Profondo rosso: nei bilanci del partito mancano all’appello 376 mila euro, di cui 116 mila dei parlamentari e 260 mila dei consiglieri regionali. Altro che buoni e cattivi, responsabili e morosi: nel Pdl non paga nessuno e chi paga al partito lascia solo le briciole.
FEBBO
Ma la beffa è che proprio Mauro Febbo, l’assessore-moralizzatore, che in una lettera ai coordinatori del partito aveva puntato il dito contro i morosi primi fra tutti Pelino e Razzi, o in consiglio regionale contro i consiglieri birichini che avevano osato in qualche occasione criticare il governo di Gianni Chiodi, sta sotto di 1.500 euro. Poca cosa, naturalmente, appena tre mensilità (il rateo per i consiglieri regionali è di 500 euro, per i parlamentari di 800). Ma lui nel 2013 era risultato uno dei pochi ad aver versato il dovuto al partito, e forte di questo l’aveva sparata grossa, colpendo alle spalle i colleghi tirchi, tanto che nella stessa riunione di maggioranza di lunedì scorso Filippo Piccone gli ha detto: «Hai ragione, però hai esagerato con i toni».
500 AL MESE
Passi Febbo, ma tutti gli altri sono una catastrofe. Dal 2009 ad oggi i consiglieri regionali avrebbero dovuto versare 500 euro al mese, 21 mila euro in tutto. Lo scettro del più moroso va ex aequo a Carlo Masci, Antonio Prospero (ora lista Rialzati Abruzzo) e Giuseppe Tagliente che non hanno mai versato un euro, e certo non è una bella figura per Masci che fa pure l’assessore al Bilancio.
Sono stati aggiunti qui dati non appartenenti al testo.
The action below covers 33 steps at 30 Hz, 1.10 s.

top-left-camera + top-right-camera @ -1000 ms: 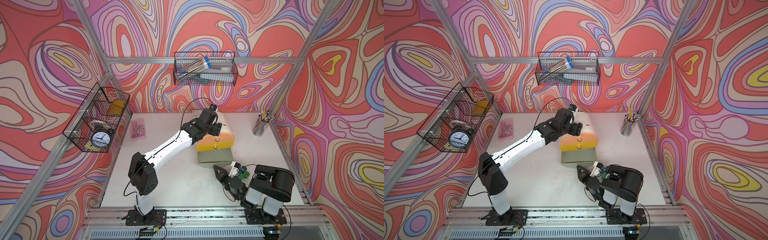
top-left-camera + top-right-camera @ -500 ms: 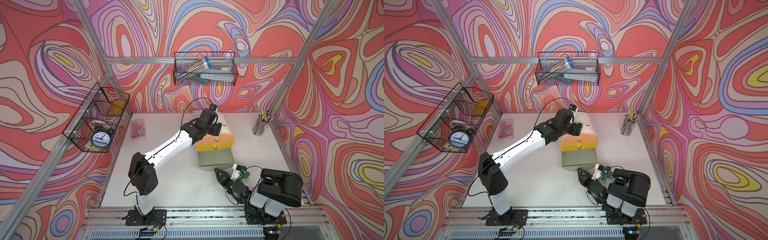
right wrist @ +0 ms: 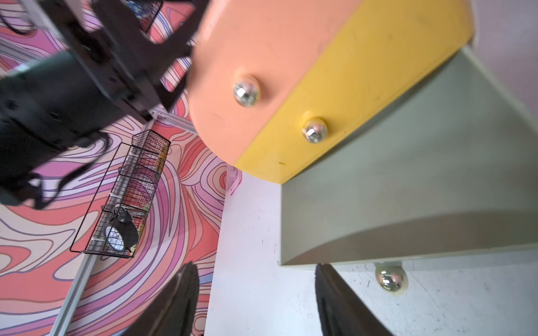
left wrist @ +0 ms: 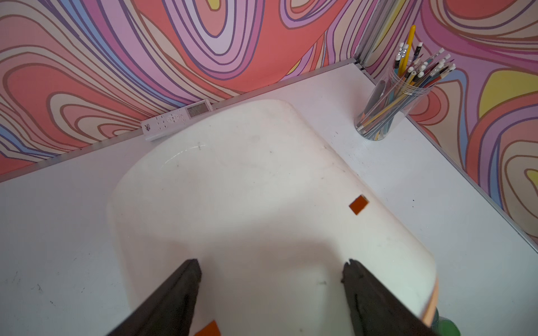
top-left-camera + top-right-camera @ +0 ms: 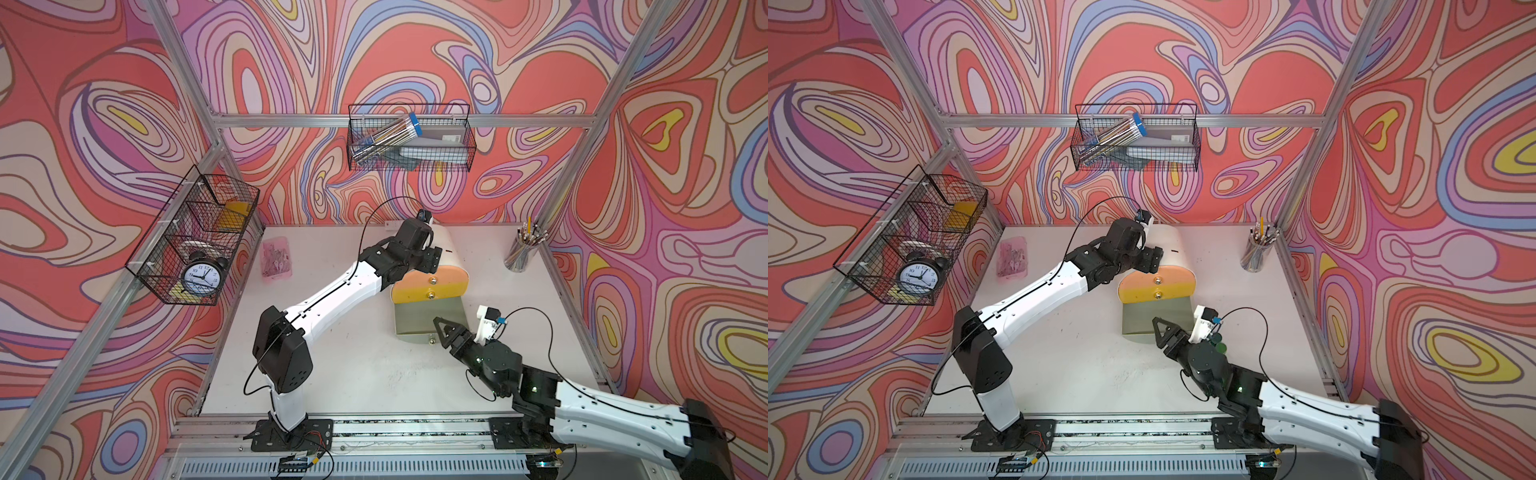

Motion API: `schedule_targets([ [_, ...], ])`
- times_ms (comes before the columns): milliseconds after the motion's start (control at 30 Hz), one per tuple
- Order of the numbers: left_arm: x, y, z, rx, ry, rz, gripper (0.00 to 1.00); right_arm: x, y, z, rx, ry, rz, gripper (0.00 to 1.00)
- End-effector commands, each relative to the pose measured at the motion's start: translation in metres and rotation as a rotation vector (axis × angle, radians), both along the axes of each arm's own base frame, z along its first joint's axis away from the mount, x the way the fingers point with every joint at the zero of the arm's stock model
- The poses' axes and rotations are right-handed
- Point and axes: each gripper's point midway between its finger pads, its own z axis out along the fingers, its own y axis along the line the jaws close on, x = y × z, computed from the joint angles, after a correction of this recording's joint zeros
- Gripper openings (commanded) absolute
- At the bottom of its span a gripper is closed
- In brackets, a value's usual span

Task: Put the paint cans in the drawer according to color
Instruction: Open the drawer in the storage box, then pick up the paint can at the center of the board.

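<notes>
Bottom drawer open, both grippers empty beside the chest

The small cream chest of drawers (image 5: 448, 245) stands in the middle of the white table (image 5: 353, 365). Its peach and yellow fronts are shut and the grey-green drawer (image 5: 428, 318) is drawn out toward the robot. The left gripper (image 4: 270, 264) hovers over the cream top of the chest with its jaws wide apart and nothing between them. The right gripper (image 3: 256, 267) is at the front edge of the open drawer, just beside its gold knob (image 3: 390, 279). Its jaws are apart and hold nothing. Green-lidded paint cans (image 5: 1222, 347) stand on the table outside the drawer, near its right front corner and partly hidden by the right arm. A clear cup of pencils (image 5: 523, 249) stands in the far right corner.
</notes>
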Motion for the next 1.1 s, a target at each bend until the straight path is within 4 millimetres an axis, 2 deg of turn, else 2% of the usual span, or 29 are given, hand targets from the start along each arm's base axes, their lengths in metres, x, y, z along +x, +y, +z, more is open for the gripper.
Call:
schedule_targets([
  [0,-0.039,0.033,-0.087,0.246,0.261,-0.021,0.83,-0.021,-0.054,-0.066,-0.541,0.156,0.004,0.65],
  [67,-0.042,0.035,-0.079,0.227,0.251,-0.020,0.82,-0.020,-0.068,-0.063,-0.644,0.171,-0.027,0.63],
  [167,-0.056,0.037,-0.052,0.151,0.217,-0.049,0.82,-0.015,-0.094,-0.050,-0.793,0.168,-0.129,0.61],
  [267,-0.083,0.043,-0.015,0.036,0.162,-0.122,0.82,-0.016,-0.130,-0.037,-0.877,0.177,-0.278,0.60],
  [333,-0.110,0.049,0.002,-0.043,0.117,-0.187,0.83,-0.019,-0.151,-0.028,-0.890,0.164,-0.352,0.58],
  [400,-0.137,0.052,0.010,-0.136,0.078,-0.257,0.84,-0.022,-0.165,-0.023,-0.888,0.143,-0.387,0.57],
  [433,-0.154,0.051,0.005,-0.184,0.077,-0.309,0.84,-0.024,-0.170,-0.022,-0.882,0.144,-0.396,0.57],
  [533,-0.188,0.055,0.000,-0.258,0.015,-0.404,0.87,-0.026,-0.172,-0.024,-0.848,0.153,-0.370,0.56],
  [567,-0.194,0.056,0.000,-0.254,-0.020,-0.410,0.97,-0.025,-0.167,-0.026,-0.841,0.156,-0.344,0.56],
  [667,-0.215,0.050,0.001,-0.247,-0.118,-0.484,0.99,-0.020,-0.155,-0.050,-0.876,0.250,-0.281,0.56],
  [733,-0.231,0.042,0.001,-0.243,-0.159,-0.542,0.99,-0.011,-0.147,-0.076,-0.884,0.353,-0.220,0.57],
  [800,-0.241,0.040,-0.003,-0.207,-0.180,-0.563,0.99,-0.002,-0.153,-0.095,-0.844,0.454,-0.220,0.57],
  [933,-0.257,0.046,-0.006,-0.088,-0.212,-0.554,0.99,0.016,-0.178,-0.101,-0.726,0.488,-0.296,0.53],
  [1067,-0.268,0.056,-0.009,0.035,-0.245,-0.571,0.99,0.029,-0.180,-0.130,-0.640,0.635,-0.201,0.52],
])
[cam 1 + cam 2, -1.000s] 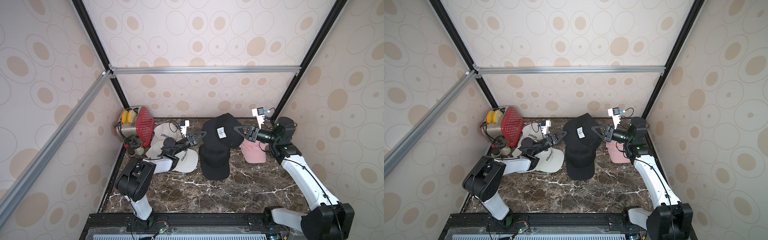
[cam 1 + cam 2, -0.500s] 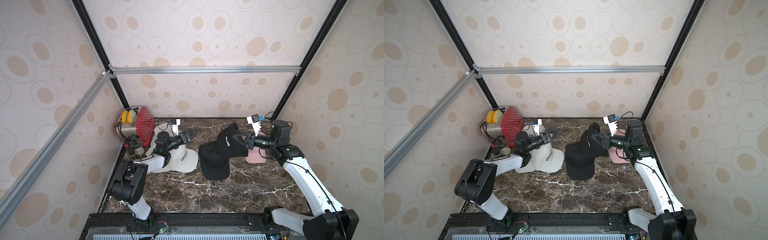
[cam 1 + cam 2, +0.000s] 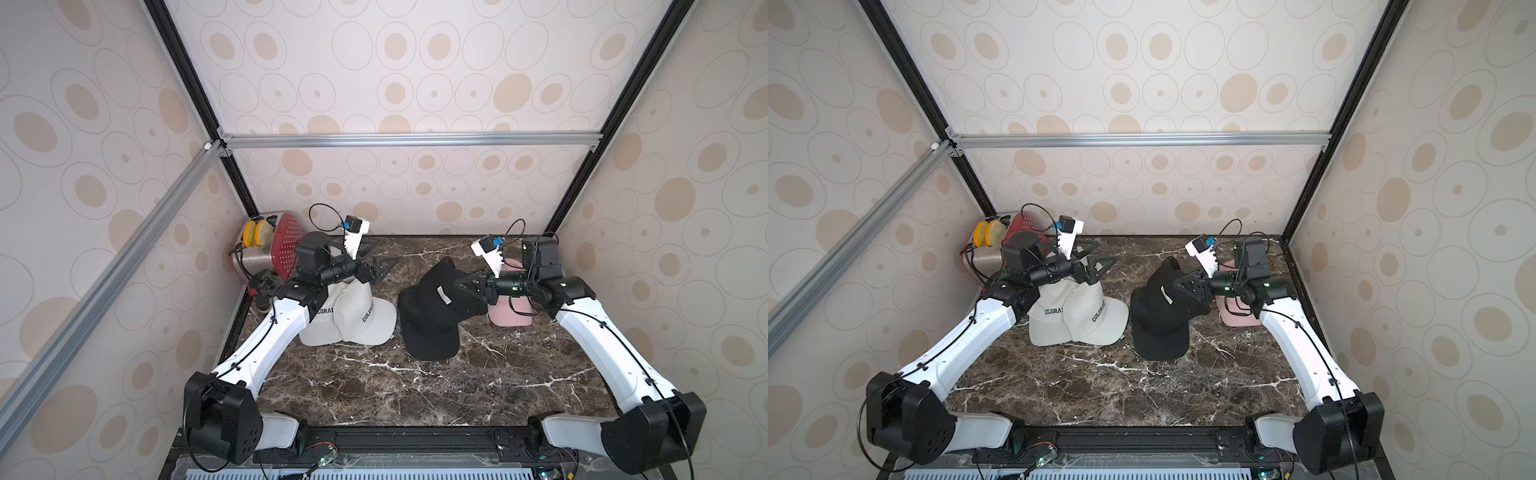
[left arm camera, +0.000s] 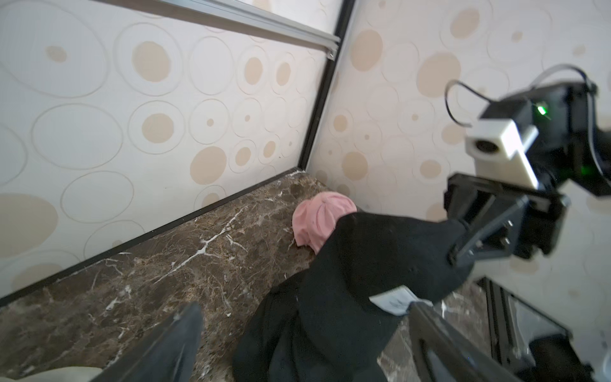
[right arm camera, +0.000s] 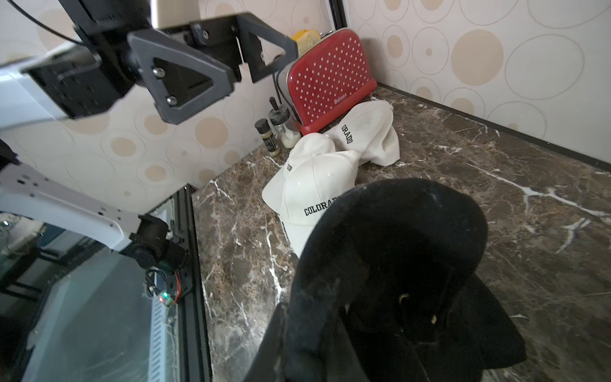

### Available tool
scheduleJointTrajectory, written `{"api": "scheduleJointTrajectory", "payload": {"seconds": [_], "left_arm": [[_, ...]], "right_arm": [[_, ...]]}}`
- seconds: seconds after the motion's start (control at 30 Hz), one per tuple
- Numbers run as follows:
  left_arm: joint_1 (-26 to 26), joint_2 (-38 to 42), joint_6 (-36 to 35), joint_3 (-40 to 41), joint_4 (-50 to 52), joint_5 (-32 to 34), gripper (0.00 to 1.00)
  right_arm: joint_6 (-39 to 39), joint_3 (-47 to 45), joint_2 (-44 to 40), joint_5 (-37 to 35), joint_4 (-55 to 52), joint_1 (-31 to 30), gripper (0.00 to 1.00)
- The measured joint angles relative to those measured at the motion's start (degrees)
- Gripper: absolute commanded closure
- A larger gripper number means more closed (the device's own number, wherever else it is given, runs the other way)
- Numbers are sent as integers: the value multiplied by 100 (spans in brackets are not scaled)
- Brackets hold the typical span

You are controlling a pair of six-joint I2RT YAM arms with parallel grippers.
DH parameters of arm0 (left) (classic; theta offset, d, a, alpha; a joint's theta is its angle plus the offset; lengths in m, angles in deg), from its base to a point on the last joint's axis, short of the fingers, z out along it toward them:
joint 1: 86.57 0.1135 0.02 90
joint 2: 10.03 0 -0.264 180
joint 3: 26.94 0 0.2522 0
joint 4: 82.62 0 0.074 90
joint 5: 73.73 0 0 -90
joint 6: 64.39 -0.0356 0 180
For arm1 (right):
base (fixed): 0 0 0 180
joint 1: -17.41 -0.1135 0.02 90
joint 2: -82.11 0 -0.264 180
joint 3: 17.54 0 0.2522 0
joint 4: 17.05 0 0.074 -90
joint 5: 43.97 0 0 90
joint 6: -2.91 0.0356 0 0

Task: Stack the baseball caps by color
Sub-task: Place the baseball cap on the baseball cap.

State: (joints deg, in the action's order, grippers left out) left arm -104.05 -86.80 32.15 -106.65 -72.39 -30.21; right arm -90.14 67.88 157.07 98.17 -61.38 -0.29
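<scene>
Caps are sorted in three groups across the table [image 3: 415, 395]. One black cap [image 3: 440, 291], with a white patch, is gripped at its rim by the right gripper [image 3: 463, 286], whose fingers are narrowed on the fabric. It hangs tilted over the black pile [image 3: 432, 336] in the middle of the table; whether it touches that pile cannot be told. White caps [image 3: 357, 320] lettered "COLORADO" lie toward the left edge, two overlapping and a third just behind them toward the back left corner. Pink caps [image 3: 511, 316] sit by the right edge, partly hidden behind the right gripper. Above the white caps hangs the left gripper [image 3: 384, 255], its fingers spread wide and empty. A red toaster [image 3: 278, 249] stands in the back left corner, with small jars [image 5: 277, 132] just beside it.
</scene>
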Motion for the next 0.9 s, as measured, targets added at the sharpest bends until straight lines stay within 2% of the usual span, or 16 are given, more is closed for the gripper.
{"api": "scheduleJointTrajectory", "payload": {"seconds": [0.2,0.27,0.37,0.6,0.9], "left_arm": [[-9,-354,-2677,-1178,2715,-1700,1],[-52,-439,-3464,-1414,3486,-2039,1],[-133,-466,-4183,-1460,4155,-2223,1],[-675,-807,-4920,-1797,4750,-1899,1],[-861,-1075,-5602,-1856,5021,-1847,1]], "right_arm": [[-1145,295,168,149,-828,-76,100],[-1499,343,168,240,-1121,-153,100],[-1939,437,170,323,-1493,-323,100],[-2719,645,369,293,-2173,-844,100],[-3195,673,503,168,-2514,-1257,100]]}}
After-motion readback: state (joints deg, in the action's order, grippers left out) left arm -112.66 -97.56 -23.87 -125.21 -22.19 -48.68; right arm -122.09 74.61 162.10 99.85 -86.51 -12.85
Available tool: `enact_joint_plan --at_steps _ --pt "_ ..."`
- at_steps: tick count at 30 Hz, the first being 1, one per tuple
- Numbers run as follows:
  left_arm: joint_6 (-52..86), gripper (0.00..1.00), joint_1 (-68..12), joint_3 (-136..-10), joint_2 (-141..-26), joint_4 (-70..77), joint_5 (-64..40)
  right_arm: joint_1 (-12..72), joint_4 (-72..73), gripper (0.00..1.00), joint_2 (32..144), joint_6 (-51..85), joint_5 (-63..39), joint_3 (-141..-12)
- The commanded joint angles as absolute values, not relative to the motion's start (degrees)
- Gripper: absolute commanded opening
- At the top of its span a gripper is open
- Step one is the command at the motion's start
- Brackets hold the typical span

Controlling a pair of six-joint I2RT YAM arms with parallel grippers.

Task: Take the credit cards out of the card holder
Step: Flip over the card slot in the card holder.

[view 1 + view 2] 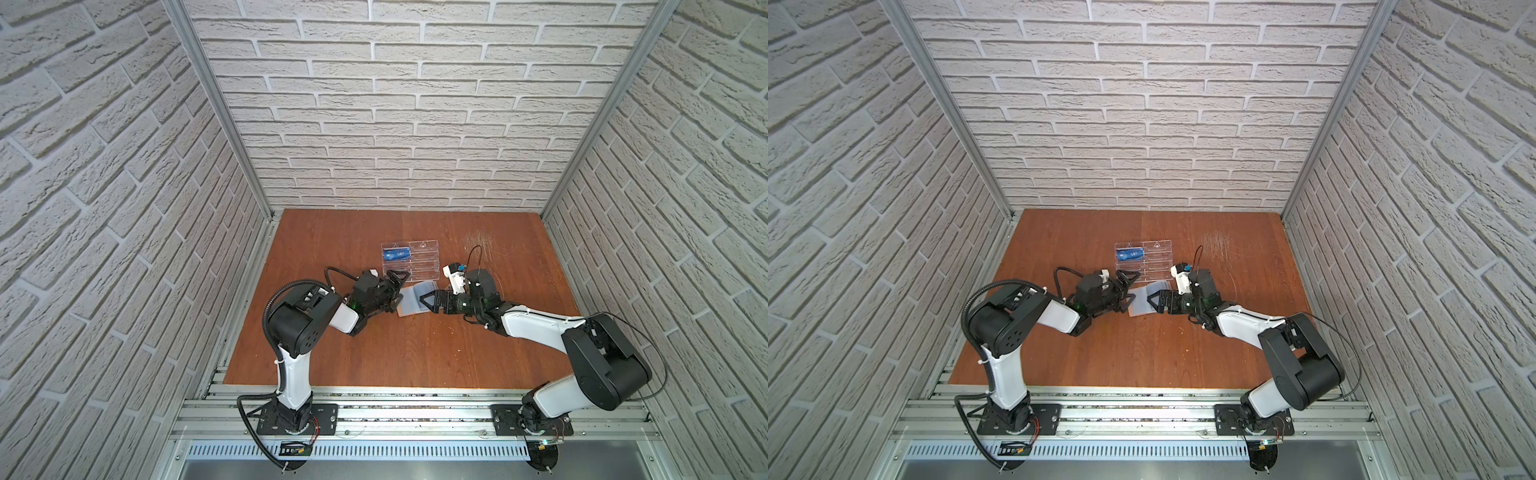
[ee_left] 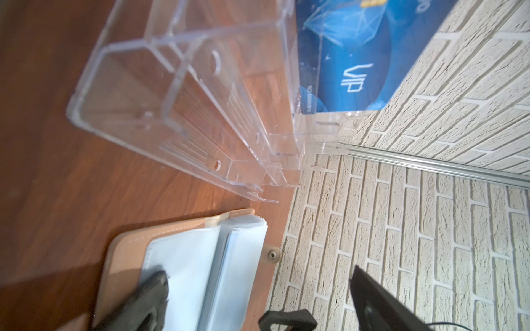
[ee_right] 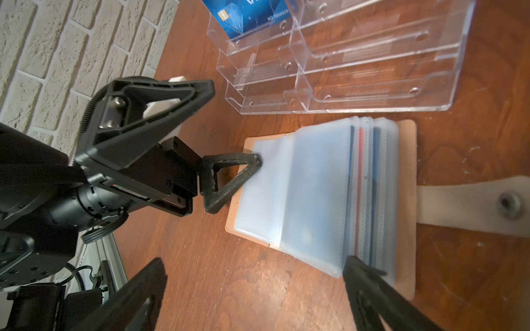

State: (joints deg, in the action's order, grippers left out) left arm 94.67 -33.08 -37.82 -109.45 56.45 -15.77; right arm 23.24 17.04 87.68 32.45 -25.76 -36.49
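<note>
While the left gripper [image 3: 235,123] and right gripper [image 3: 255,262] both stand spread, the holder [image 3: 315,186] lies open between them; one left finger [image 3: 229,174] presses its bare sleeve page, one right finger [image 3: 367,286] sits at the stacked sleeves' edge. Beyond their tips, a blue card [image 3: 243,17] stands in the rack [image 3: 372,71].

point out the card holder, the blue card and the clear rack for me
card holder [image 3: 407,200], right wrist view, bare tan leather cover edge
blue card [image 2: 372,57], left wrist view, blue face near the vip lettering
clear rack [image 3: 387,83], right wrist view, front tier wall
</note>
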Motion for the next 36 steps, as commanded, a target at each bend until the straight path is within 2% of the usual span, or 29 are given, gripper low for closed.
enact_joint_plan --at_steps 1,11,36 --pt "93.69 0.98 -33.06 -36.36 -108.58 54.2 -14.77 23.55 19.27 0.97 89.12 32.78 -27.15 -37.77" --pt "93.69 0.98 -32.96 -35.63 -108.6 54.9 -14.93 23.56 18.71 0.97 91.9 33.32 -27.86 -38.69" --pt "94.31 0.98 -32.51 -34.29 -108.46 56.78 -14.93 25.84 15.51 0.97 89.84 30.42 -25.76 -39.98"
Un altro che non ha versato neppure un euro è Emilio Nasuti (che deve al partito 12.500 euro essendo passato al Pdl dopo qualche tempo, prima era Fli). I tre sono seguiti a ruota da Paolo Gatti che ha versato soltanto 500 euro, tanto per gradire, all’inizio del mandato. Si fa prima a indicare chi ha pagato di più, quindi tutto o quasi tutto: Carpineta, che deve pagare ancora 3.500 euro, Giuliante (2.500), Riccardo Chiavaroli (3.000), Federica Chiavaroli (3.000),Chiodi (3.000), Di Bastiano (3.500), Ricciuti (3.000). Gli altri hanno fatto finta di pagare, una rata o due, e poi hanno smesso. Ecco la lista: Argirò deve pagare ancora 15.500 euro, Castiglione 13.000, De Fanis 9.500, Di Bastiano 3.500, Di Dalmazio 17 mila, Di Matteo 5.500, Di Paolo 13 mila, Iampieri 10 mila, Pagano 15.500, Petri 7.500, Sospiri 14.500, Venturoni 5.000, Verì 15.500. Tra le pecore nere spiccano il coordinatore provinciale di Pescara e il presidente del consiglio regionale. E se il buco prodotto dai consiglieri è di 260 mila euro, quello dei parlamentari è di 116 mila.
A ROMA
Ma non è che a Roma le cose vadano meglio. Gli unici ligi alle scadenze sono Sabatino Aracu, Filippo Piccone, Maurizio Scelli, Paolo Tancredi e Fabrizio Di Stefano (anche se per il vice coordinatore risultano versati solo 3.300 euro, i restanti 30.300 sono considerati a saldo di spese anticipate). Deve ancora versare 12.800 euro Andrea Pastore, mentre Paola Pelino ha pagato solo una rata da 800 euro, all’appello mancano 32.800 euro. Tra i parlamentari che sono andati a casa e non ce l’hanno fatta a essere rieletti spicca Carla Castellani che non ha versato neppure un euro, Marcello De Angelis che ha pagato 14.400 e gliene restano 19.200, Giovanni Dell’Elce che ha versato solo 16.000 euro (mancano ancora 17.600). Mentre Scelli superligio, ha pagato tutto e subito. A conti fatti, il buco è di 116 mila euro. Questa volta però non ci sarà Berlusconi a mettere le pezze.